* YOUR TASK *
Please filter the data down to the lines that include the word "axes" and copy them.

★ ★ ★ ★ ★

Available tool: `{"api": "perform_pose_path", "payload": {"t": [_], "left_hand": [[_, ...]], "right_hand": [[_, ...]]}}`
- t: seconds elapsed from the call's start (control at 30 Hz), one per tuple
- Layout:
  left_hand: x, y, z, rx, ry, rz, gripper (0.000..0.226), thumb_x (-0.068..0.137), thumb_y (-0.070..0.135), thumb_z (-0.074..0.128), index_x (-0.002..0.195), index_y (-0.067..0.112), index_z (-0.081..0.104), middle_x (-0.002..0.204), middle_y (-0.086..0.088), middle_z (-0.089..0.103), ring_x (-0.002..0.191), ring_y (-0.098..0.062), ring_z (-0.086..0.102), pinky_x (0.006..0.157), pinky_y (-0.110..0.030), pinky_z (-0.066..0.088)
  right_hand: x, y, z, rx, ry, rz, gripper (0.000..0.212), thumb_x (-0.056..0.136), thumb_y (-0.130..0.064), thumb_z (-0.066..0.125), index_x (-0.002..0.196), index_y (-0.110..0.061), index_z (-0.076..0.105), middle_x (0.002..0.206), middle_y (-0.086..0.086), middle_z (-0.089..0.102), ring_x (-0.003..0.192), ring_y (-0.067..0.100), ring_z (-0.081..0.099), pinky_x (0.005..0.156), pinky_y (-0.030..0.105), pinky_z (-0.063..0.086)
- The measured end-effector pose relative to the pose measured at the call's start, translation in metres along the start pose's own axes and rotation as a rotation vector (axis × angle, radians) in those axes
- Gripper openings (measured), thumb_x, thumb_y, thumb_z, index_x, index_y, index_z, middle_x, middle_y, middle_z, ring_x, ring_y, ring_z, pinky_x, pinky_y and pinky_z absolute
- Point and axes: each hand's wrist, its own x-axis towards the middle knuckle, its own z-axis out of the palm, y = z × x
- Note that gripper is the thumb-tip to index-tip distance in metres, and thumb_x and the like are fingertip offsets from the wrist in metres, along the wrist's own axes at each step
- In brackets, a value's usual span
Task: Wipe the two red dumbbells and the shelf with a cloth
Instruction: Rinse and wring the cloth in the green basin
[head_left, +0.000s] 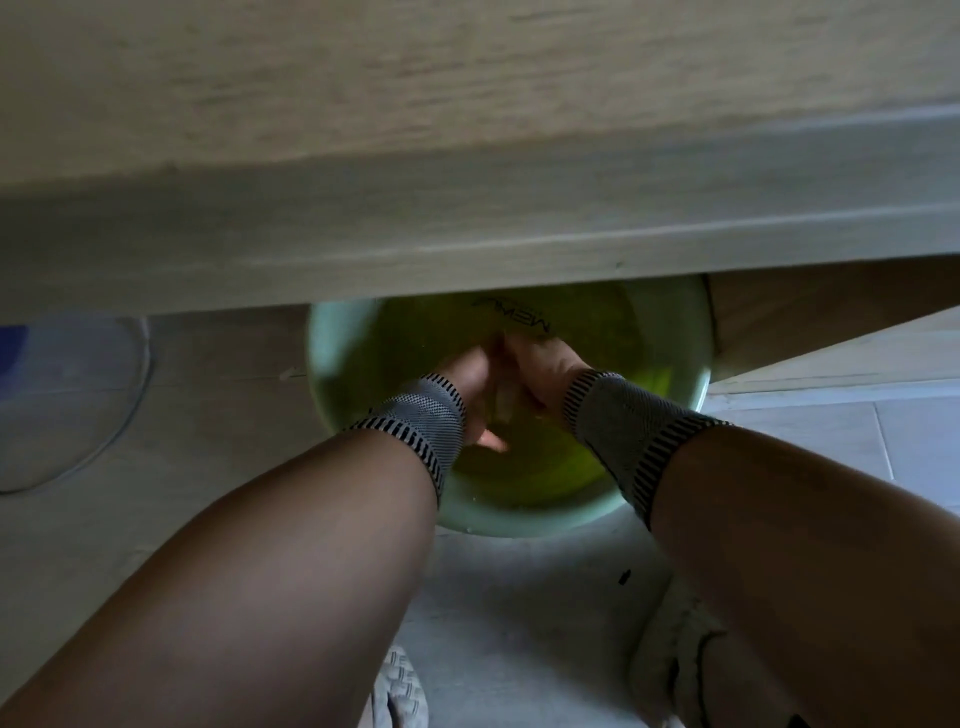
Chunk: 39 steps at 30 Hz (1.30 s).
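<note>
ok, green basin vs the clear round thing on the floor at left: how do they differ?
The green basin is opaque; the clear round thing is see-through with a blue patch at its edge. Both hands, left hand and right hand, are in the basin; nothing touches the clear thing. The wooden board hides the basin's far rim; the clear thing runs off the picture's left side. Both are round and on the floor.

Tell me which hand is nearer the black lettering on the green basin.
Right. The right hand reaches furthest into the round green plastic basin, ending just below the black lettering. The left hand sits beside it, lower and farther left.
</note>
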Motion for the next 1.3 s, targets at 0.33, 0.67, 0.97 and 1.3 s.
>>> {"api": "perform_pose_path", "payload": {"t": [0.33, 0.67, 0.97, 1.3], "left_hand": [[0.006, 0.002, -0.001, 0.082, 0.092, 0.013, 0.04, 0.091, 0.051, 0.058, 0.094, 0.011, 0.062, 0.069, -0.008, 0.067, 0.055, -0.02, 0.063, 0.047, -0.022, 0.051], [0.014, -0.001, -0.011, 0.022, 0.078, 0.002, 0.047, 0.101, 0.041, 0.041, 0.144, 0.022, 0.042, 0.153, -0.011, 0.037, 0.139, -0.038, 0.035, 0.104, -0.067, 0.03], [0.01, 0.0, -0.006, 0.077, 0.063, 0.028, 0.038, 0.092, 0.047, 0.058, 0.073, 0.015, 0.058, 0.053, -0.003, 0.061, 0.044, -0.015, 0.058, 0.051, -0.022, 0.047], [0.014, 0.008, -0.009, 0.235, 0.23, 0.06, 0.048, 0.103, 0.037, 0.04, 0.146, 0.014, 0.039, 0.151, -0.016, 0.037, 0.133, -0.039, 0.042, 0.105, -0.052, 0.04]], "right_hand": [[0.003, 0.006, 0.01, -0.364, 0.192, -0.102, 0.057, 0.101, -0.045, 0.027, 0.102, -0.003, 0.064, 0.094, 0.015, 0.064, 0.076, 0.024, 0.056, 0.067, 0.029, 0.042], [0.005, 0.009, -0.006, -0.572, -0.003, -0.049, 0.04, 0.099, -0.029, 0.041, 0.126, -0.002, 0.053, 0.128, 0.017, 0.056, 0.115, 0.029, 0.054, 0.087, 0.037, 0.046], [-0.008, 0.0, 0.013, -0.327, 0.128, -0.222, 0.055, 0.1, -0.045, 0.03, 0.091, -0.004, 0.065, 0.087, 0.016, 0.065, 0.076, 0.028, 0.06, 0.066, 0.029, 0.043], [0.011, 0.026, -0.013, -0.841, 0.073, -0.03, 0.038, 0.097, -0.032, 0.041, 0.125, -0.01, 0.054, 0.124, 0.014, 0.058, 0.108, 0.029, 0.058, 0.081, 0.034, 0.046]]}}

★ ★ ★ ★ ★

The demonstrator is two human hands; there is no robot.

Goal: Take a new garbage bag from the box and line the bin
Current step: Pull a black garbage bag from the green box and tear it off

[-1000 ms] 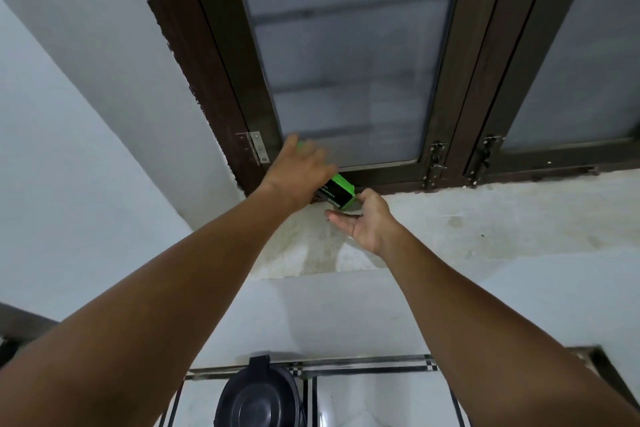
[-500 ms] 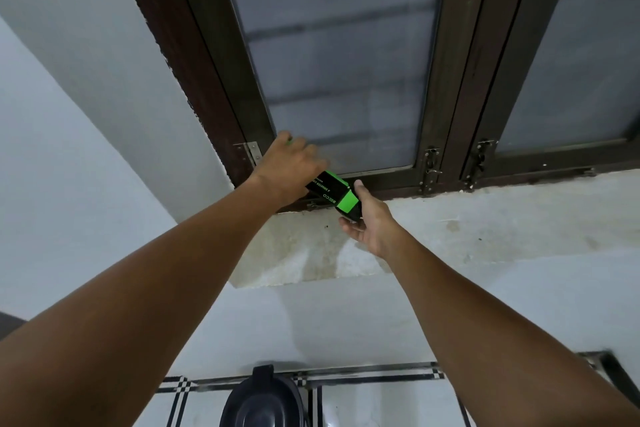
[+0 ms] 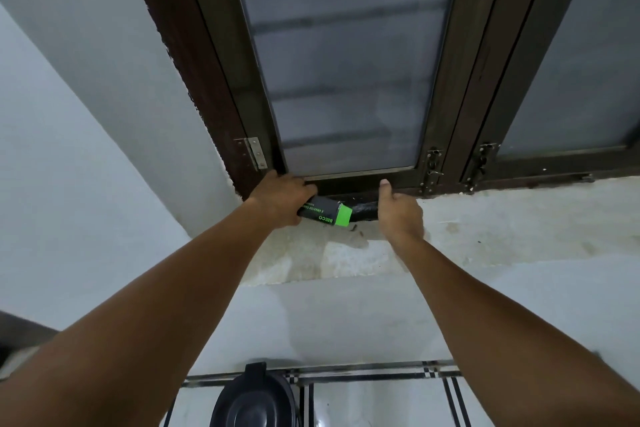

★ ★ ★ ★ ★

* RESPONSE TO THE TASK *
- The measured end-effector pose relative to the pose measured at the call's start, translation in metres along the start pose's own axes and rotation as a rotation vector (axis × angle, radians) in those axes
- Point and axes: each hand's wrist, its own x-axis towards the middle knuckle, its own z-axis out of the palm, y = z × x
- Note that gripper is the thumb-tip to index-tip distance in metres, and thumb_x and the like are fingertip offsets from the wrist in metres, along the wrist's own axes at each step

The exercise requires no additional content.